EXERCISE: Both the line containing "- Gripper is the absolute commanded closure" and the line containing "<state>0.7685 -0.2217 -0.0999" belong to the span. Output exactly that span from the listing below, and nothing outside it.

START INFORMATION SUPPLIED

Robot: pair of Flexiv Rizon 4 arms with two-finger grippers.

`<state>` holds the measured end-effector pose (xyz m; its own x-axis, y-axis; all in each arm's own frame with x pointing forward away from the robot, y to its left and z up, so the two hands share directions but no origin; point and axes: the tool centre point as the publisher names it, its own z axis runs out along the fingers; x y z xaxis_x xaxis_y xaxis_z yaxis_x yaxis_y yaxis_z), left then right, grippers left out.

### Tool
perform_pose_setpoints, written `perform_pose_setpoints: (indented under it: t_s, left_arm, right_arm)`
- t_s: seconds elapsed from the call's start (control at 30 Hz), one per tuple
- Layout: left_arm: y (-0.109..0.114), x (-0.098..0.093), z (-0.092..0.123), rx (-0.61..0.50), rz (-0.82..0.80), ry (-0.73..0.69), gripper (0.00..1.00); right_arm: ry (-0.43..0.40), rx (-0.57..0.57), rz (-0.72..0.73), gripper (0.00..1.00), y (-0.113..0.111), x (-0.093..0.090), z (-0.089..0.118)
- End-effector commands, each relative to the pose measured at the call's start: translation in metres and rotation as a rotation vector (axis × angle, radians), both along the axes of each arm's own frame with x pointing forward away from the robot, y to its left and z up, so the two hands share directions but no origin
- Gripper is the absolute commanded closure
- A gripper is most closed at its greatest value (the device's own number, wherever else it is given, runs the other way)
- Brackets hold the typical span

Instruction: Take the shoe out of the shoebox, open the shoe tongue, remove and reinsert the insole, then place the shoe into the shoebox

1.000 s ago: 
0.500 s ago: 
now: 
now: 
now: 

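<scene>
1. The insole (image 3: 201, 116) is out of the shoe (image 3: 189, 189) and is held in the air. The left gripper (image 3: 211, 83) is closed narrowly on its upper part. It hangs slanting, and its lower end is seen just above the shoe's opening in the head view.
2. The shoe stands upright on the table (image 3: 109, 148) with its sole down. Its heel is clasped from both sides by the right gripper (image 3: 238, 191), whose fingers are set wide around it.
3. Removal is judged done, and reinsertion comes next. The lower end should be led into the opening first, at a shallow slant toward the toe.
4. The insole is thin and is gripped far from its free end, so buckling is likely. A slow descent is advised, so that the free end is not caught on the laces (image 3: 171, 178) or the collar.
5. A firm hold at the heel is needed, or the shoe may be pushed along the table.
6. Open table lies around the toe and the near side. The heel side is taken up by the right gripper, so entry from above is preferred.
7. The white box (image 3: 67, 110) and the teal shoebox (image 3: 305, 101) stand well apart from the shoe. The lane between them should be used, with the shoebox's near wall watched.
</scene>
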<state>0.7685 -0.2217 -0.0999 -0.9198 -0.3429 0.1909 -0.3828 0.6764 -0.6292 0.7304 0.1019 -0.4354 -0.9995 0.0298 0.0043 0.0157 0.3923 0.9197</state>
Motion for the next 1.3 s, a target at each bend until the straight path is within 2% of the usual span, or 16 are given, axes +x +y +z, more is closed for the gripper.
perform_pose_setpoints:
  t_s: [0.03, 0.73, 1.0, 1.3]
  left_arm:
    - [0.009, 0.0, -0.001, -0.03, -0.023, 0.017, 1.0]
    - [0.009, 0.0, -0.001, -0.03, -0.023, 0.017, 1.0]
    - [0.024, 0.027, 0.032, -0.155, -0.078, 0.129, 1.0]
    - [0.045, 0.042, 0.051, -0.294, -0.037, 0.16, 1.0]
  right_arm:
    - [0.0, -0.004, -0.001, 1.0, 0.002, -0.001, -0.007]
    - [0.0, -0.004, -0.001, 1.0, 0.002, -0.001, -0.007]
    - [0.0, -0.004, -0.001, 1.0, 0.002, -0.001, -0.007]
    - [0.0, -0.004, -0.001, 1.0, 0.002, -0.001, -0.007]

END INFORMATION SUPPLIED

RESULT OF THE TASK:
- Gripper is the absolute commanded closure
- A gripper is most closed at its greatest value (the device's own number, wherever else it is given, runs the other way)
- Brackets hold the typical span

Instruction: Take the shoe out of the shoebox, open the shoe tongue, remove and reinsert the insole, then place the shoe into the shoebox

1.000 s ago: 
0.500 s ago: 
now: 
now: 
now: 

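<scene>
1. The insole (image 3: 201, 116) is out of the shoe (image 3: 189, 189) and is held in the air. The left gripper (image 3: 211, 83) is closed narrowly on its upper part. It hangs slanting, and its lower end is seen just above the shoe's opening in the head view.
2. The shoe stands upright on the table (image 3: 109, 148) with its sole down. Its heel is clasped from both sides by the right gripper (image 3: 238, 191), whose fingers are set wide around it.
3. Removal is judged done, and reinsertion comes next. The lower end should be led into the opening first, at a shallow slant toward the toe.
4. The insole is thin and is gripped far from its free end, so buckling is likely. A slow descent is advised, so that the free end is not caught on the laces (image 3: 171, 178) or the collar.
5. A firm hold at the heel is needed, or the shoe may be pushed along the table.
6. Open table lies around the toe and the near side. The heel side is taken up by the right gripper, so entry from above is preferred.
7. The white box (image 3: 67, 110) and the teal shoebox (image 3: 305, 101) stand well apart from the shoe. The lane between them should be used, with the shoebox's near wall watched.
</scene>
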<state>0.7685 -0.2217 -0.0999 -0.9198 -0.3429 0.1909 -0.3828 0.6764 -0.6292 0.7304 0.1019 -0.4354 -0.9995 0.0298 0.0043 0.0157 0.3923 0.9197</state>

This exercise requires no additional answer.